1c 23 of 24 Januari 1881. Enige bewaard gebleven brief van Joanna C. Blancke aan Jacques Perk. Dubbel velletje papier met rouwrand; klein formaat; de voorzijde gewoon beschreven, zijde 2 en 3 in de breedte. - De spelfout in ‘gevloeit’ is ontstaan, doordat er oorspronkelijk stond: ‘dat vloeit’. - Cabet: Mejuffrouw van Driest, een jeugdvriendin van Joanna Blancke.
Aan mijner Zuster Broeder
Reeds wierp de duisternis haar sluier
Over 't aardrijk, toen de vlugge tred
Des postboo's, die zijn rondte deed
Mijn ooren trof en brief en vers bestelde
Waarnaar mijn harte smachtte lange te vergeefs.
Ik draaide de gesloten schat in mijne handen keer op keer
En vroeg Cabet: ‘Van waar kan die missive zijn?
De Kleine Wijze sprak: ‘Maar open toch gezwind
[pagina 14]
[p. 14]
En lees den inhoud dan is uw vraag beantwoord.
Tenzy het duister anonyme op 't dwaalspoor brenge U, arm meisje!’

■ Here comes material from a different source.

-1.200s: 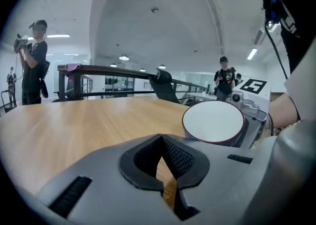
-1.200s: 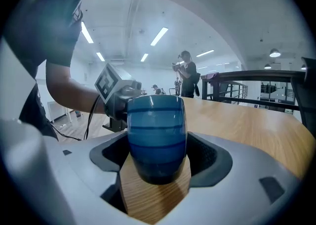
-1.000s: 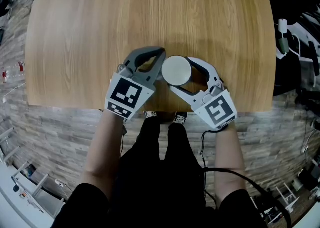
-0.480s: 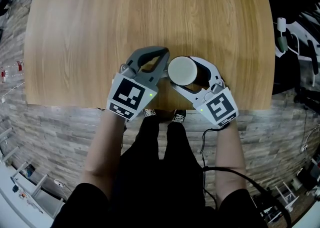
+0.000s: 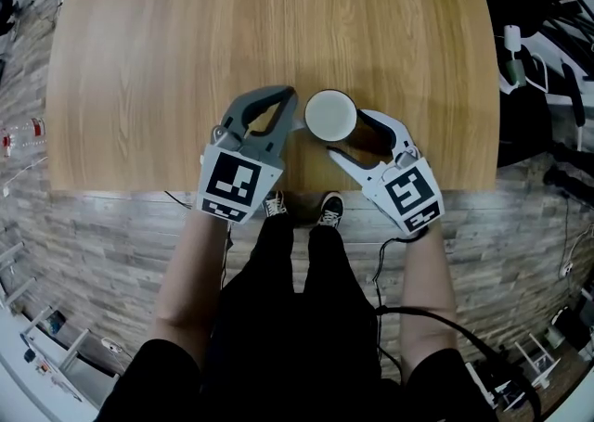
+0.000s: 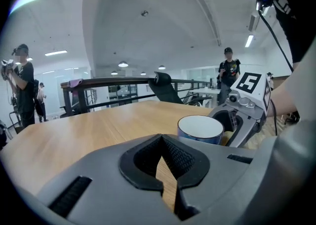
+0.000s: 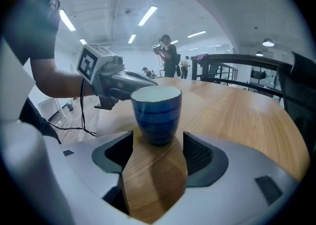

Ik open, en daar ontvalt aan mijne hand
Het schoone vers gevloeit uit pen en hart van mijner zuster broeder
Ik lach - ik lees en ween, en dank hem duizendmaal
Voor dicht en ondicht, sympathie en traan.
Vergeef mijn koenheid zoo ik waag te schrijven
Het ongebonden proza, in den vorm van poëzie
En laat het toch vooral in het vergeetboek blijven
Verberg 't voor uw Muze, o spaar my voor haar ‘Fi!’